All life would cease to be. The atmosphere would float away into space.

ragingloli's avatar

@Qingu
According to my understanding, pressure depends on the amount of atoms in a volume and the speed with which the atoms move. The hotter something becomes, the more it “wants” to expand its volume, like metal that expands when heated.
With the very hot earth core the inclination to expand is massive, which is held back and counteracted by the liquid rock’s own mass and resulting gravity.
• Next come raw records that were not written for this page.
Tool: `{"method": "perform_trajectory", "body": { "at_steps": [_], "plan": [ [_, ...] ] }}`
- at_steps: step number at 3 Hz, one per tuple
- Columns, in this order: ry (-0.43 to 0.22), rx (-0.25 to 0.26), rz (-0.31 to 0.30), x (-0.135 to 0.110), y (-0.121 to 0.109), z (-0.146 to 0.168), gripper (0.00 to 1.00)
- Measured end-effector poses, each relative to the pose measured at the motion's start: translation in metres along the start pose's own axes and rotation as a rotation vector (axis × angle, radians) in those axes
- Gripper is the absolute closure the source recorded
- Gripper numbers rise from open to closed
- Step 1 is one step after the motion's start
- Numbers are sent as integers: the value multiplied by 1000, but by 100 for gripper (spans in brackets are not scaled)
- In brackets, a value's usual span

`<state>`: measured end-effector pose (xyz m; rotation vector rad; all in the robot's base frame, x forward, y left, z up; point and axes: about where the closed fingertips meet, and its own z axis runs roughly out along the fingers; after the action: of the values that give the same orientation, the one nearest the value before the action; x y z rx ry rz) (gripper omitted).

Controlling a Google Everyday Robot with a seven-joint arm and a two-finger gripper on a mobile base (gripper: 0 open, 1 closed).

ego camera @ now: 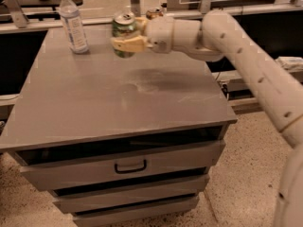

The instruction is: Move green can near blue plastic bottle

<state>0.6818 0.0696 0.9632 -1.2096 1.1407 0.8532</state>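
Note:
The green can [123, 30] with a silver top is held in my gripper [129, 38], whose cream fingers [130, 45] are shut around its body. The can hangs above the far part of the grey cabinet top [118, 93], upright. The blue plastic bottle [73, 22], clear with a white cap and pale label, stands upright at the far left of the top, a short way left of the can. My arm [236, 46] reaches in from the right.
A brown-gold can [154, 13] stands at the far edge behind my wrist, mostly hidden. The cabinet has drawers [128, 167] at the front. Dark shelving and a rail run behind the cabinet. Speckled floor lies to the right.

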Motion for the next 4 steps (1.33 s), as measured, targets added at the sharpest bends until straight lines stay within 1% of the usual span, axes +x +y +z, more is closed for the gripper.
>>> {"method": "perform_trajectory", "body": {
  "at_steps": [1,2,3,4],
  "plan": [
    [0,8,4,-1,-35,58,100],
    [65,58,68,13,-60,101,100],
    [117,101,150,35,-67,125,100],
    [134,115,225,54,-63,146,100]
  ]
}}
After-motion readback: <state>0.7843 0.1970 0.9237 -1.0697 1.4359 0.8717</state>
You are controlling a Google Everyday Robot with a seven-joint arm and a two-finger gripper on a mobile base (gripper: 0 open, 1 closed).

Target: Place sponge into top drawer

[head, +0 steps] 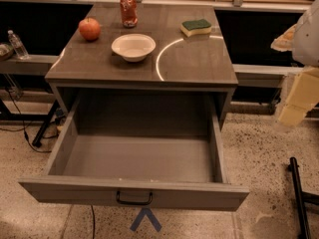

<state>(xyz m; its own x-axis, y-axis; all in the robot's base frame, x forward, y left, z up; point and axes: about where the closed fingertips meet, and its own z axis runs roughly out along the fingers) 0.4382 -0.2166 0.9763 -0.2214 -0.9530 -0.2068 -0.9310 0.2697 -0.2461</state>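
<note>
Sponge (196, 27) location? — A

Back right corner of the desk (199, 66), flat on the top, green side up, yellow foam showing at its front edge. Nothing is touching it. — B

Rest of the top, left to right? — A

Apple (89, 29) near the back left corner. Red can (128, 10) upright at the back edge, around the middle. White bowl (133, 47) in front of the can, towards the centre. Then the sponge, well apart from the bowl. — B

Top drawer (199, 197)? — A

Pulled well out past the front edge, inside exposed. Black handle (134, 198) is mid front panel. — B

Gripper (298, 97)? — A

Off the right edge of the desk, hanging beside it, well apart from the sponge and not over the drawer. Claw state: cannot tell. — B
</note>
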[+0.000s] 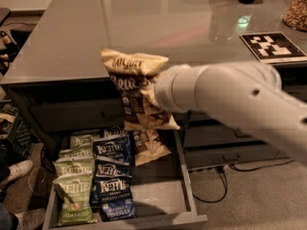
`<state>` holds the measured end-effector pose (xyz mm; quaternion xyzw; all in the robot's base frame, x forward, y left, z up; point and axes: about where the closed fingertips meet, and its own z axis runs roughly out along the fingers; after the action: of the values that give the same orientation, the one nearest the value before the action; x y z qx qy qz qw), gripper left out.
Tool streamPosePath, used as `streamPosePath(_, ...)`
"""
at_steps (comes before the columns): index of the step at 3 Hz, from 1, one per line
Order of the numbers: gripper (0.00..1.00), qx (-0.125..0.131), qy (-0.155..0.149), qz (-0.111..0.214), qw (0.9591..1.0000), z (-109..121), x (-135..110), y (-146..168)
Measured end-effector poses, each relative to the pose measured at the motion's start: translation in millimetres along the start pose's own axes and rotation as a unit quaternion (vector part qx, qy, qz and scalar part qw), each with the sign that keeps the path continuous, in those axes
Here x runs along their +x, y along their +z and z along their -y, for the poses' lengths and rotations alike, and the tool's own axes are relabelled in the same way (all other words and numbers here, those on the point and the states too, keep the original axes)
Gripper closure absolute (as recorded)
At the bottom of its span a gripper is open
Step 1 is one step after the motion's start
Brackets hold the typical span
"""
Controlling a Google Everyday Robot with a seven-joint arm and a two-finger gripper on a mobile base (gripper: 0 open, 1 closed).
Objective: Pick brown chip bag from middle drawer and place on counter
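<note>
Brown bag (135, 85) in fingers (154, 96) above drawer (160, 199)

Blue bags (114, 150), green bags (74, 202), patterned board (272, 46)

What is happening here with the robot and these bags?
The gripper holds the brown chip bag in the air, above the open middle drawer and before the front edge of the counter. The bag is not yet on the counter. In the drawer lie blue Kettle bags and green Kettle bags.
</note>
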<state>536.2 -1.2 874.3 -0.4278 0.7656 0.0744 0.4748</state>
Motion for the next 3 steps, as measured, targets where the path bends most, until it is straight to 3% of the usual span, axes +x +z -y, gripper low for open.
streamPosePath(3, 1.0, -0.01, -0.059, 0.009, 0.9982, 73, -99, 28)
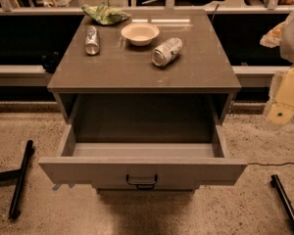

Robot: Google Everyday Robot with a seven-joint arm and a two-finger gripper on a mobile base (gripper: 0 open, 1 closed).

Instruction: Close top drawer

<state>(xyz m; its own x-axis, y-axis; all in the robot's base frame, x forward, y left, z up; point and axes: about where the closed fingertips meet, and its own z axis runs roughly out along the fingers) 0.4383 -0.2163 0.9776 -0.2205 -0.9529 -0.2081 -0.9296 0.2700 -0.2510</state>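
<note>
Speckled floor [235,204] running under everything, light looking warm and dim, shadow [147,214] pooling on the floor in front of the cabinet [137,67]. Cabinet w/ brown top sitting mid-frame. Behind it a dark panel [19,38] stretching L to R btwn a pale ledge [17,71] below and a pale rail [39,10] above. Black stand leg [20,177] lying on floor at L, black bar [285,202] angling in at btm R, thin cable [274,163] trailing across floor on R. Gripper [280,114] hanging at R edge, apart from cabinet.

Arm [293,38] comes in at the far right edge of the view, its pale segments stacked from top to bottom and largely cut off by the frame. Gripper [282,110] sits at its lower end, cream-coloured, angled down and leftward, hanging free in the air.
</note>
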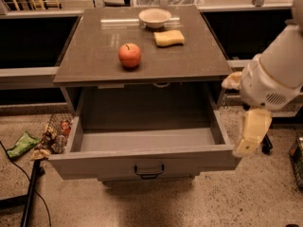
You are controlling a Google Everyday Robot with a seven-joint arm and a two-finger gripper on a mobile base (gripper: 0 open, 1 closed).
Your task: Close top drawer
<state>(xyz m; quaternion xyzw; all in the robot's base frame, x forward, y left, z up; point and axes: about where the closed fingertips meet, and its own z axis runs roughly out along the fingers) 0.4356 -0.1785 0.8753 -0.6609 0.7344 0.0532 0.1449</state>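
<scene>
The top drawer (99,164) of the grey cabinet is pulled far out, and its inside (147,138) holds nothing. Its flat grey front faces me, with a small dark bail handle (149,170) at centre. My gripper (247,137) hangs down from the white arm (277,74) at the right. Its cream tip is right beside the drawer's front right corner (229,157), at about the height of the drawer's rim. Whether it touches the drawer I cannot tell. The lower drawers are almost wholly hidden under the open one.
On the cabinet top (94,56) are a red apple (129,55), a yellow sponge (169,38) and a pale bowl (155,17). On the floor at left are a wire basket of litter (56,131), a green packet (22,144) and a black stand leg (29,193).
</scene>
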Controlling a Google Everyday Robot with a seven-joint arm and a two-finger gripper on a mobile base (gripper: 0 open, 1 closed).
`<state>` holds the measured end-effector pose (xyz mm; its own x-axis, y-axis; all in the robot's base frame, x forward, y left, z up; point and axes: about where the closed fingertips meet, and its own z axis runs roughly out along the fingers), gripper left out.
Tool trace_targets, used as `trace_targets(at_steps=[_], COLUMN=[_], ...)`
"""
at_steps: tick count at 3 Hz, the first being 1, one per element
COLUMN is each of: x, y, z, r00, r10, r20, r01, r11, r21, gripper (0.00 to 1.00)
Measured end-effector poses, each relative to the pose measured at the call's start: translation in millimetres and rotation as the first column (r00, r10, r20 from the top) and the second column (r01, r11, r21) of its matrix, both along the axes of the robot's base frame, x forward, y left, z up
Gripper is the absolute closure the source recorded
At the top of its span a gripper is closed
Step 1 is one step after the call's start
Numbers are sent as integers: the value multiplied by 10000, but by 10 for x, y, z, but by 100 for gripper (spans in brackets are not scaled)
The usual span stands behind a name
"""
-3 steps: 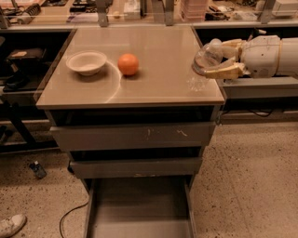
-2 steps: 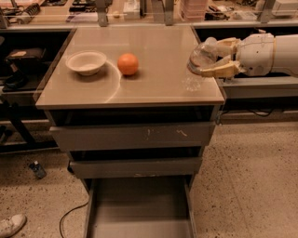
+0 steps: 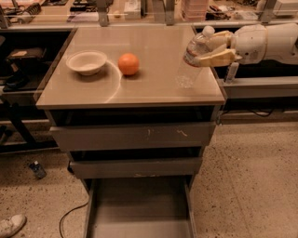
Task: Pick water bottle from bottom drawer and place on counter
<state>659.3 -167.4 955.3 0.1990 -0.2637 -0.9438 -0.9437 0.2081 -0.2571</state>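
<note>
The water bottle (image 3: pixel 192 58) is clear and ribbed with a white cap. It tilts, cap up and to the right, over the right side of the counter (image 3: pixel 149 88), its base low near the surface. My gripper (image 3: pixel 215 47) comes in from the right and is shut on the bottle's upper part, one finger above it and one below. The bottom drawer (image 3: pixel 139 209) stands pulled open below, and its floor is bare.
A white bowl (image 3: pixel 86 62) and an orange ball (image 3: pixel 128 63) sit on the counter's left half. A cluttered workbench (image 3: pixel 116 9) runs behind. A small dark bottle (image 3: pixel 37 169) and a cable (image 3: pixel 70 216) lie on the floor at left.
My gripper has carried the bottle left and further over the counter, from its right edge inward. The bottle stays tilted in the grip.
</note>
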Motion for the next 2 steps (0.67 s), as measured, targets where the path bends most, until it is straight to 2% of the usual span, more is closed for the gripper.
trace_targets(at_steps=[2], x=[212], y=[88], z=[107], r00=[9942], r10=[783], r20=[-742], r01=[-798], r11=[9967], r21=[-170], gripper=[100])
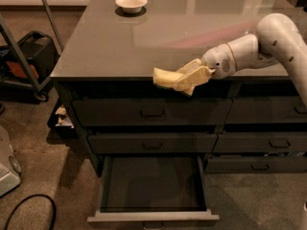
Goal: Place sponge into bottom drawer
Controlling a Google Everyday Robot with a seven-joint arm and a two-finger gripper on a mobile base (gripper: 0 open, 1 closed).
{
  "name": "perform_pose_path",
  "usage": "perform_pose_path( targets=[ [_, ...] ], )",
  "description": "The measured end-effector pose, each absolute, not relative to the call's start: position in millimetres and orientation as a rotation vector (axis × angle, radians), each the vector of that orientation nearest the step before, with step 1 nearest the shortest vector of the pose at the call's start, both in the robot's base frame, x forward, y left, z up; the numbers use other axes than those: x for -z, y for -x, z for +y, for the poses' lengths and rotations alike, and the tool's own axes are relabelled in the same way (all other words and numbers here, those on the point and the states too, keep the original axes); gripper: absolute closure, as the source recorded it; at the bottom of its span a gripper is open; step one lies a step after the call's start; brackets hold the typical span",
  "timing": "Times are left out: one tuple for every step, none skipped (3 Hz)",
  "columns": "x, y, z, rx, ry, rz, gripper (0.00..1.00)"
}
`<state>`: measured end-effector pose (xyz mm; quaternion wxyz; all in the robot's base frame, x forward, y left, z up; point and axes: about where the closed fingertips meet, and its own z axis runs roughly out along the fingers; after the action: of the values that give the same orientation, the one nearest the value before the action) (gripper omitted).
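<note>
My gripper (pixel 184 80) reaches in from the right on a white arm and is shut on the pale yellow sponge (pixel 165 76). It holds the sponge in the air at the counter's front edge, in front of the top drawer. The bottom drawer (pixel 152 218) of the wider stack is pulled out and open below. Its dark inside shows nothing in it. The sponge hangs well above the open drawer, roughly over its back part.
A white bowl (pixel 131 3) stands at the far end of the grey counter (pixel 120 47). A narrower drawer stack (pixel 261 143) is to the right. A metal cart (pixel 29 56) stands at left, a black cable (pixel 29 210) lies on the carpet, and a white object (pixel 7 162) sits at the left edge.
</note>
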<state>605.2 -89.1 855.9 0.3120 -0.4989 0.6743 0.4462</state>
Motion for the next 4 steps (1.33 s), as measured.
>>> perform_pose_path(
  targets=[
    [-856, -605, -89, -1.177, 1.316, 1.779, 1.00],
    [-855, -607, -87, -1.168, 1.300, 1.764, 1.00],
    [-867, -592, -93, -1.046, 1.288, 1.716, 1.00],
    [-835, -570, -106, -0.929, 1.225, 1.750, 1.00]
  ],
)
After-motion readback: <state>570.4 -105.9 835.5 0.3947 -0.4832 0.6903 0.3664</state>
Take the gravity away, and there is nothing to hold that expansion back, so all that magma would rapidly shoot out of the gaps in the crust.

Qingu's avatar

I get that… I guess I am thinking if it’s even conceivable to have a universe where gravity doesn’t act as a counterbalance to outward pressure. I mean, obviously if you remove the force generated by gravity from the equation, what you describe would happen… but what else happens if you remove gravity from the equation? Could you even have the equations that govern hydrodynamics without gravity?

ragingloli's avatar

Not a physicist, but I am pretty sure fluids and gases in motion would still behave almost the same even without gravity

Qingu's avatar

I guess you would just treat them as if they were in freefall, but still something seems off. Maybe I’m thinking of the lack of convection (hotter fluids rising doesn’t exist without gravity) but I guess that’s distinct from pressure.

Hibernate's avatar

Then this Earth would cease to exist. It’s sorta lame to have things floating around ^^

gondwanalon's avatar

The forces within the space time continuum would squash the Earth down into a singularity of a black hole.